Van Cliburn

American pianist Van Cliburn died in his home in Fort Worth, Texas, on February 27, 2013. The cause of death was bone cancer. Van Cliburn was 78 years old (born July 12, 1934, in Shreveport, Louisiana). He is survived by his friend of long standing, Thomas L. Smith. Van Cliburn is considered being an American hero. He was hailed as one of the most persuasive ambassadors of American culture, as well as one of the greatest pianists in the history of music. With his historic 1958 victory at the first International Tchaikovsky Competition in Moscow at the height of the Cold War, Van Cliburn tore down cultural barriers years ahead of glasnost and perestroika, transcending politics by demonstrating the universality of classical music.

Returning home from Moscow, Mr.
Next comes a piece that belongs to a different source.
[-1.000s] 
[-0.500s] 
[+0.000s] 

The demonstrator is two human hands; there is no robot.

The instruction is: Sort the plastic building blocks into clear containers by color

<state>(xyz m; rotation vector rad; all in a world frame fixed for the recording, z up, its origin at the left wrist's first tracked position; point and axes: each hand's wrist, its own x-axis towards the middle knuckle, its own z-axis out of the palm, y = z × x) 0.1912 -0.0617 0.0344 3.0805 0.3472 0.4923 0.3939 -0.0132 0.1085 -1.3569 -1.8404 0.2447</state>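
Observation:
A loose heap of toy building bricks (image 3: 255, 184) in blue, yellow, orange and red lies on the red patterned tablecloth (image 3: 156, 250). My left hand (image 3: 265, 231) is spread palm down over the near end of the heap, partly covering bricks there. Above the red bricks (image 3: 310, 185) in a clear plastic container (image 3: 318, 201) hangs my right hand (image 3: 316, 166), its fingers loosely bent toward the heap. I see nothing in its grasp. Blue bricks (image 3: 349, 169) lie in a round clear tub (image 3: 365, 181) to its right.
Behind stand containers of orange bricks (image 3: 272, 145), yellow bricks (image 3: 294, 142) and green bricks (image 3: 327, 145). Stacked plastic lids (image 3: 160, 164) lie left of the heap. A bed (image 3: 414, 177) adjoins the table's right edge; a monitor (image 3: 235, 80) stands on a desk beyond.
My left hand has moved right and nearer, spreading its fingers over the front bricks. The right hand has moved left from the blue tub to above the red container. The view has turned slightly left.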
Cliburn received a ticker-tape parade in New York City, the only time a classical musician was ever honored with the highest tribute possible by the City of New York. Upon Mr. Cliburn’s invitation, Kiril Kondrashin, the conductor with whom the pianist had played his prizewinning performances, came from Moscow to repeat the celebrated concert program with Van Cliburn at Carnegie Hall in New York, at the Academy of Music in Philadelphia, and in Washington, D.C. Their recording of Tchaikovsky’s First Piano Concerto, made during Kondrashin’s visit, was the first classical recording ever to be awarded a platinum record and has now sold well over three million copies.

Following his triumph in Moscow, Mr. Cliburn played in several cities in the Soviet Union. From that time on, he toured widely and frequently with every important orchestra and conductor, in the most renowned international concert halls. Mr. Cliburn toured the Soviet Union many times between 1960 and 1972 for extended periods.

Carnegie Hall requested that he play for its 100th anniversary season as soloist with the New York Philharmonic. Over the years, Mr. Cliburn opened many U.S. concert halls, including the famous I. M. Pei Morton H. Meyerson Symphony Center in Dallas; Bass Performance Hall in Fort Worth; the Lied Center for the Performing Arts in Lincoln, Nebraska; and the Bob Hope Cultural Center in Palm Springs, California.

He made numerous recordings, including many major piano concerti and a wide variety of solo repertoire.

Early in his career, a group of friends and admirers began the Van Cliburn International Piano Competition as a living legacy to Mr. Cliburn’s constant efforts to aid the development of young artists. The first competition was held in 1962. The Fourteenth Van Cliburn International Piano, taking place May 24-June 9, 2013, at Fort Worth’s Bass Performance Hall, is dedicated to the memory of Van Cliburn.

Van Cliburn was born in Shreveport, Louisiana, on July 12, 1934. At the age of 3, he began piano studies with his mother, Rildia Bee O’Bryan Cliburn, a talented student of Arthur Friedheim, who was a pupil of Franz Liszt. He was 12 when he made his orchestral debut with the Houston Symphony Orchestra. After graduating from Kilgore High School in the spring of 1951, we went on to study with Madame Rosina Lhevinne at the famed Juilliard School in New York City.

Prior to his win at the Tchaikovsky Competition, Van Cliburn won the Levintritt Competition in 1954, which had not awarded a first-place prize since 1949. The prestigious Levintritt Competition offered important appearances with such major orchestras as Cleveland, Denver, Indianapolis, and Pittsburgh, as well as a coveted New York Philharmonic debut with the great Dimitri Mitropoulos, which took place in Carnegie Hall on November 14, 1954.